The selected model is the one with all available preditor variables. We defined it as model_redAll. It consist of the following equation:
\(\hat{Y} = \beta_0+\beta_1X_1+\beta_2X_2+\beta_3X_3+\beta_4X_4+\beta_5X_5+\beta_6X_6+\beta_7X_7+\beta_8X_8+\beta_9X_9+\beta_{10} X_{10}+\beta_{11}X_{11}\)
where the following are values from the \(\beta_0\) to \(\beta_{11}\) and from \(X_1\) to \(X_{11}\):
## (Intercept) fixed.acidity volatile.acidity
## 37.877431553 0.042728629 -1.027665001
## citric.acid residual.sugar chlorides
## -0.209753167 0.024577257 -1.443925680
## free.sulfur.dioxide total.sulfur.dioxide density
## 0.003734745 -0.003638972 -34.476340336
## pH sulphates alcohol
## -0.285439955 0.919299454 0.279276642
From the equation above, we can interpret that the line starts from the Cartesian coordinate of (0, 37.87), as pointed by the intercept. Furthermore, along with the increase of any \(X_i\), the related \(\beta_i\) will adjust the line according to both values.
For example and for simplicity, if we were to have \(X_{alcohol} = 1\), then the y coordinate (or so-called the predicted value) would be: \(\hat{Y} = \beta_0 + \beta_{alcohol}.X_{alcohol} = 37.87 + 0.27*1 = 38.14\)

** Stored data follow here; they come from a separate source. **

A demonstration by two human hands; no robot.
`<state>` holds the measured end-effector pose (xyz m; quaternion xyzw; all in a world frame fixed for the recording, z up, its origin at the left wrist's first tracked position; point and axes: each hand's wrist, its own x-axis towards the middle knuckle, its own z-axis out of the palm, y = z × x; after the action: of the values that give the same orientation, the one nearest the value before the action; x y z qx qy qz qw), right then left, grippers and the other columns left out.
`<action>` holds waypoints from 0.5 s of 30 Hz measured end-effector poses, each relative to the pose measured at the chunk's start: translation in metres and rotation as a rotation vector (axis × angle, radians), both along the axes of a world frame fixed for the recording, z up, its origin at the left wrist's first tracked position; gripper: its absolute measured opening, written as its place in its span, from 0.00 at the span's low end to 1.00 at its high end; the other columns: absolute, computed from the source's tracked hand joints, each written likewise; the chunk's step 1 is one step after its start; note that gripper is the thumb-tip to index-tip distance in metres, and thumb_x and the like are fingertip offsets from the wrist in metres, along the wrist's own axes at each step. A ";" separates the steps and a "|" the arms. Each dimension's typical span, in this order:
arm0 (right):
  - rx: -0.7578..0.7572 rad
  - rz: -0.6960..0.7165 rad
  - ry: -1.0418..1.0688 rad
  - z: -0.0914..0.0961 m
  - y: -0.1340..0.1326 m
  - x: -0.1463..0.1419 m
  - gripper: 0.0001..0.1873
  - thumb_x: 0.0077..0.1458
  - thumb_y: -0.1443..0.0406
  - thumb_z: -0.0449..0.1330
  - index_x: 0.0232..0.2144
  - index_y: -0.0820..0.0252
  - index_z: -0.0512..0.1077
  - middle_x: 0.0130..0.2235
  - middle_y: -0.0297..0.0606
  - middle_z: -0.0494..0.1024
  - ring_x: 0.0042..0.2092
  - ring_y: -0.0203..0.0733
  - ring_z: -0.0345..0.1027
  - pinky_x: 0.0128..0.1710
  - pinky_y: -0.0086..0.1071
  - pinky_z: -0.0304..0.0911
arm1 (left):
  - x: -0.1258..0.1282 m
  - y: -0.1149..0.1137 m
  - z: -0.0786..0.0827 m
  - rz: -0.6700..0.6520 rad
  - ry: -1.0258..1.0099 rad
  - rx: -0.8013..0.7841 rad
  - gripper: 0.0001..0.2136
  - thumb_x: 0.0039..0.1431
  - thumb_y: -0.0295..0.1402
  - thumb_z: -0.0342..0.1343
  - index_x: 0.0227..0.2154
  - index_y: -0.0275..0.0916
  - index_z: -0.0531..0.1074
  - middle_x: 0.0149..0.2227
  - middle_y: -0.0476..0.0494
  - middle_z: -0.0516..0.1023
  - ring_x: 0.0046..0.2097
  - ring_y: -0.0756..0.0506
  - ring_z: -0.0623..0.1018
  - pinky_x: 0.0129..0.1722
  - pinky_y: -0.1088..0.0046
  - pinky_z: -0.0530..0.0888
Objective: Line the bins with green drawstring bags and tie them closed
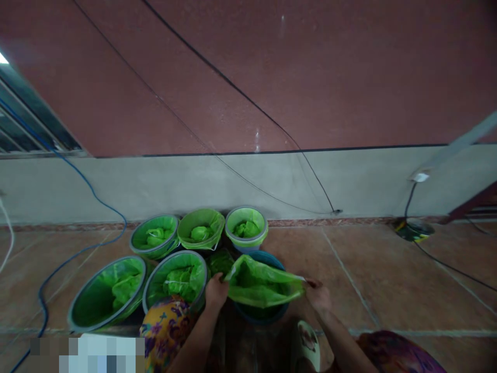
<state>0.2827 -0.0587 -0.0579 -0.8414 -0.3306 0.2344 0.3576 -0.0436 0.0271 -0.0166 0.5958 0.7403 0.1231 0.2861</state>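
A green plastic bag (pixel 267 297) is stretched sideways between my two hands, its mouth spread wide. My left hand (pixel 216 292) is closed on the bag's left edge, while my right hand (pixel 318 294) pinches its right corner. Directly beneath the bag stands a dark blue bucket (pixel 259 317), its rim partly hidden. Just left of my left hand is a bin (pixel 146 290) lined with green plastic, with more green plastic bunched inside. Between that bin and the blue bucket lies a dark green bundle (pixel 221 261).
Several more green-lined bins (pixel 244 210) stand along the wall (pixel 373 181) and to the left. A blue hose (pixel 73 252) curves over the tiled floor (pixel 306 243). At right, a black cable (pixel 452 265) runs from a dark object (pixel 413 229).
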 end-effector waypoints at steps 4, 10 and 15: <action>-0.070 0.071 0.082 0.004 0.007 0.001 0.16 0.47 0.60 0.55 0.31 0.60 0.81 0.31 0.43 0.83 0.35 0.47 0.78 0.31 0.31 0.67 | 0.011 0.018 0.007 -0.092 0.049 -0.041 0.11 0.55 0.28 0.53 0.39 0.37 0.79 0.38 0.39 0.83 0.43 0.42 0.80 0.42 0.71 0.71; -0.030 0.056 0.108 0.013 0.016 0.007 0.16 0.44 0.57 0.58 0.30 0.58 0.81 0.33 0.42 0.84 0.37 0.50 0.78 0.35 0.34 0.67 | 0.017 0.029 0.015 -0.087 0.054 -0.013 0.12 0.59 0.31 0.50 0.32 0.38 0.79 0.36 0.38 0.83 0.41 0.42 0.80 0.40 0.71 0.70; 0.045 0.113 0.131 0.020 0.020 0.007 0.18 0.45 0.59 0.56 0.31 0.61 0.81 0.32 0.44 0.84 0.35 0.49 0.78 0.34 0.33 0.67 | 0.015 0.031 0.016 -0.021 0.008 0.020 0.14 0.61 0.29 0.47 0.31 0.39 0.79 0.35 0.40 0.83 0.42 0.42 0.80 0.41 0.71 0.71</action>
<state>0.2896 -0.0391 -0.0384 -0.7961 -0.3587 0.3012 0.3833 -0.0291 0.0585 -0.0007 0.6071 0.7338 0.1250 0.2782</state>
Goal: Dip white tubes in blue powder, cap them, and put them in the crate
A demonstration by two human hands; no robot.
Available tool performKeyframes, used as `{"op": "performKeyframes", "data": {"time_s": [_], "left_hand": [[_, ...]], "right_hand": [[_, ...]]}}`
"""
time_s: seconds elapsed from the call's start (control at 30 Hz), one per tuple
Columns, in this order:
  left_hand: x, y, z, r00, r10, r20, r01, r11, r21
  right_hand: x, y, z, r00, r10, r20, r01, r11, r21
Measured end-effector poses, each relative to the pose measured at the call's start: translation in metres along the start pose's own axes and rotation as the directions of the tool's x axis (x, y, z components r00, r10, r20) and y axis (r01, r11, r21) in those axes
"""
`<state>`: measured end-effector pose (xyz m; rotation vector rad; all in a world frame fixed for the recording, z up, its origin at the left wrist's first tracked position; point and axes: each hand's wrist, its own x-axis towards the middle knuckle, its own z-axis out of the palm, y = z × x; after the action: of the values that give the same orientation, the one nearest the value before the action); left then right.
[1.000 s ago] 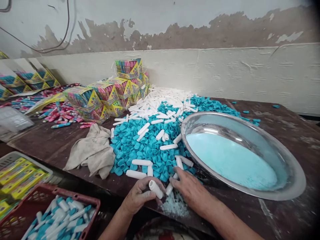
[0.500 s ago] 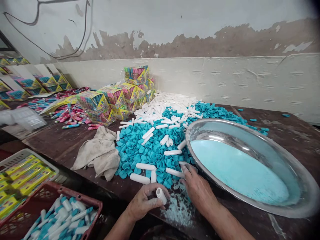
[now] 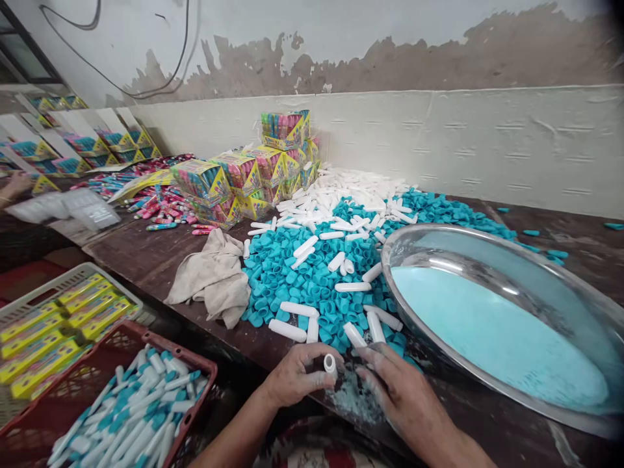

Here, we’re going to check the performances of the chosen model. The metrics used are Mean Squared Error (MSE), Root Mean Squared Error (RMSE), and Mean Absolute Error (MAE). We just need the indicator() function defined in the beginning.
indicator(model = model_redAll, y_pred = model_redAll$fitted.values, y_true = X.train_red$quality)
## [1] "Adjusted R-squared: 0.3832"
## [1] "MSE: 0.3983"
## [1] "RMSE: 0.6311"
## [1] "MAE: 0.4966"With performances as shown above, we will compare them to those of the prediction using test dataset.
Here, we’re going to compare the performances of prediction using train dataset to those of using test dataset. The metrics used are MSE, RMSE, MAE, correlation between y_pred and y_true, and R-squared between y_pred and y_true. The plots between y_pred and y_true for each train dataset and test dataset also will be shown.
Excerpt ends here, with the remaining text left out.